__TASK INSTRUCTIONS__.
In full and without changes, output the data.

__RAW DATA__.
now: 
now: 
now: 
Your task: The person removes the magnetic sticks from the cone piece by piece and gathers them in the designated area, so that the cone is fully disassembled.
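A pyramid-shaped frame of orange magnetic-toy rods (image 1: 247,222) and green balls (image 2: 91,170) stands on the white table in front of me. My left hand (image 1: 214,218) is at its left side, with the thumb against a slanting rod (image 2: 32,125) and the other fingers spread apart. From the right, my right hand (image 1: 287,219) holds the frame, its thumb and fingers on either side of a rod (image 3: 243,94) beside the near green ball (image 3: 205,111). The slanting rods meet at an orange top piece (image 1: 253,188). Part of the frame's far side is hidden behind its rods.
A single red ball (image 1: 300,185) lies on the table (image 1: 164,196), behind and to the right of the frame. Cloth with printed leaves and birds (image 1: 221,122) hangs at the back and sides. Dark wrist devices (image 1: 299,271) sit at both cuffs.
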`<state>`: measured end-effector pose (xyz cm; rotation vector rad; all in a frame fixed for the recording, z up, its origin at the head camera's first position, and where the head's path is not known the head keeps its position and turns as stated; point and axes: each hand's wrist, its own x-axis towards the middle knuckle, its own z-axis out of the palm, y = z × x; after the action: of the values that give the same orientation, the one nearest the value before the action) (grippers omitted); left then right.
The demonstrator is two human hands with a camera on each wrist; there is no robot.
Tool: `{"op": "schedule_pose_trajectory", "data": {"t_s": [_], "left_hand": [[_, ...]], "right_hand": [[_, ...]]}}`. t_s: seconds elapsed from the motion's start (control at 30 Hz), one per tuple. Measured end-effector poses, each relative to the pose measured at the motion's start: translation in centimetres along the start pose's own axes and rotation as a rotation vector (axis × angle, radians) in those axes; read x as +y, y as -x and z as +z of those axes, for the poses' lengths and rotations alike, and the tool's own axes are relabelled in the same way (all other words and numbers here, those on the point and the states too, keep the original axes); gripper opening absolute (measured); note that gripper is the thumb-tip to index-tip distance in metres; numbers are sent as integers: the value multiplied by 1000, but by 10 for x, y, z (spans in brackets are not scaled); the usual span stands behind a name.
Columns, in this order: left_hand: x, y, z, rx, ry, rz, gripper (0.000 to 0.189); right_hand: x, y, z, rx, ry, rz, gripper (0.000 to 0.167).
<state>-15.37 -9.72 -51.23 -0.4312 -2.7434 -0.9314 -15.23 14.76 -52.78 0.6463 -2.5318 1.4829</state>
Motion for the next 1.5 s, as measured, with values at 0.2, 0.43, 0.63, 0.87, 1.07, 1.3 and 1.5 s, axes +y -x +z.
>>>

__WRITTEN RESPONSE__.
now: 
now: 
now: 
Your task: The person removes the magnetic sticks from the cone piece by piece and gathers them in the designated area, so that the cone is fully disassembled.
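A pyramid-shaped frame of orange magnetic-toy rods (image 1: 247,222) and green balls (image 2: 91,170) stands on the white table in front of me. My left hand (image 1: 214,218) is at its left side, with the thumb against a slanting rod (image 2: 32,125) and the other fingers spread apart. From the right, my right hand (image 1: 287,219) holds the frame, its thumb and fingers on either side of a rod (image 3: 243,94) beside the near green ball (image 3: 205,111). The slanting rods meet at an orange top piece (image 1: 253,188). Part of the frame's far side is hidden behind its rods.
A single red ball (image 1: 300,185) lies on the table (image 1: 164,196), behind and to the right of the frame. Cloth with printed leaves and birds (image 1: 221,122) hangs at the back and sides. Dark wrist devices (image 1: 299,271) sit at both cuffs.
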`<state>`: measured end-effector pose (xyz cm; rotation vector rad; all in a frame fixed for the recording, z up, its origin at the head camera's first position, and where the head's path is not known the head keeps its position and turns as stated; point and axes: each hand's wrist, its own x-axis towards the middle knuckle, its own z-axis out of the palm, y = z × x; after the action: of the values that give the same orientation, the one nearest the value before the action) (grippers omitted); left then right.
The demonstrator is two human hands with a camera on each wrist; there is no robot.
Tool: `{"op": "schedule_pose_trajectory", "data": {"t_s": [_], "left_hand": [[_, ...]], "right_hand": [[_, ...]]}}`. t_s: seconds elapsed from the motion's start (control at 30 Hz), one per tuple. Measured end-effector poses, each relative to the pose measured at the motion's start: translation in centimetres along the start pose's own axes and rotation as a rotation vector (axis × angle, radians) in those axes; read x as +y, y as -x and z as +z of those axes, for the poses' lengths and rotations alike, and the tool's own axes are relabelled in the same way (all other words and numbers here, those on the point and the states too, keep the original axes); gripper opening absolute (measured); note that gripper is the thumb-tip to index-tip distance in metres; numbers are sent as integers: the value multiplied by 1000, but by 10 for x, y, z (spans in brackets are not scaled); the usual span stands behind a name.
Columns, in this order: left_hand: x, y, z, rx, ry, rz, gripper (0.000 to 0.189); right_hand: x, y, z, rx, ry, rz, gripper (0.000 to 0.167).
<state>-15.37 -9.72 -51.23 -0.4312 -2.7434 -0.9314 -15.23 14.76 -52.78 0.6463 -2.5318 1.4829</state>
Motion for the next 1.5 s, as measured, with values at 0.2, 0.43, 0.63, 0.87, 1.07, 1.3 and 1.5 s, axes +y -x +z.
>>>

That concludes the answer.